Das Fachpflegeheim der GP.rt  befindet sich einer Mitteilung der Polizei zufolge im Bereich Oberlinstraße / Ringelbachstraße in Reutlingen. Die erste Meldung  zum Brand ging um 19:44 Uhr ein bei Polizei und Rettungskräften ein.

Brand in Patientzimmer im 1. Stock

Der Brand brach im 1. Stock in einem Wohnbereich aus und sei auf ein Patienenzimmer begrenzt  gewesen", berichtete  FOCUS am Abend unter Bezug auf den Einsatzleiters der Feuerwehr.

„Es war eine enorme psychische Belastung auch für die Trupps, die da drin waren.
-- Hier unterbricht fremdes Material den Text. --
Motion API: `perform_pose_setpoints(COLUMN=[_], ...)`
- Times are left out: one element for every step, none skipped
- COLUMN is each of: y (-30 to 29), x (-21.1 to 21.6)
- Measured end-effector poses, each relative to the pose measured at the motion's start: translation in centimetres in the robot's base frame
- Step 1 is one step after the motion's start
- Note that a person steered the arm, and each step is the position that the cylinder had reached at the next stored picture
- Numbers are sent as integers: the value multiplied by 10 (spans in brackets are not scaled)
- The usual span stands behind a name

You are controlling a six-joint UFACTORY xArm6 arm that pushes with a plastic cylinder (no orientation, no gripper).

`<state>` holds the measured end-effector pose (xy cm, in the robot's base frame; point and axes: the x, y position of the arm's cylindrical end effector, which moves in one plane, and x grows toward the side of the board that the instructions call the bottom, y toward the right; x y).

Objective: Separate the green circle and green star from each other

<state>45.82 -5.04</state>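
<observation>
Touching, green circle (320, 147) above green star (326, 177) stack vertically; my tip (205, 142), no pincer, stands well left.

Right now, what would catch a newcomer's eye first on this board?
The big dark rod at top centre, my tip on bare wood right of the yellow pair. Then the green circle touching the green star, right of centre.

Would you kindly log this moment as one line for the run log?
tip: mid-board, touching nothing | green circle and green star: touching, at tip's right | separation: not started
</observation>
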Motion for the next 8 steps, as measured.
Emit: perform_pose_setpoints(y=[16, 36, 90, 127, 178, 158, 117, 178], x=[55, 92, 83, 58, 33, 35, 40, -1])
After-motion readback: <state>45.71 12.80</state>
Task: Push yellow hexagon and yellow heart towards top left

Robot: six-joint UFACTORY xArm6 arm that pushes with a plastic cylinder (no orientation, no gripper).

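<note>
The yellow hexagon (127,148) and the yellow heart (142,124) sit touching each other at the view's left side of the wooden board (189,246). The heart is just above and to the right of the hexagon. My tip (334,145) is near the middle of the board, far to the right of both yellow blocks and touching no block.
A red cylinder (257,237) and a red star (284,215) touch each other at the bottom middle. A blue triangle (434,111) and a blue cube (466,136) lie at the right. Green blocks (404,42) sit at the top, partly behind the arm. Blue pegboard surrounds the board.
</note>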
Wir haben unsere psychologische Nachsorge alarmiert", zitiert FOCUS Martin Reicherter von der Reutlinger Feuerwehr.

Erschüttert zeigte sich auch Oberbürgermeister Thomas Keck (SPD): „Es ist ein schwarzer Abend für Reutlingen", wird der Reutlinger OB, der noch am Abend eine Pressekonferenz vor Ort abhielt,  von mehreren Medien zitiert. Der Geschäftsführer der Einrichtung, Gerhard Längle, sagte demnach: „Es ist schlichtweg eine Katastrophe."

Die Ursache des Brandes sei noch unklar, berichtet der Reutlinger Generalanzeiger unter Bezug auf Polizeisprecherin Kopp: Das Feuer sei mittlerweile gelöscht;  die Feuerwehr sei noch mit Nachlöscharbeiten zugange. Der Brandort sei weiträumig abgesperrt.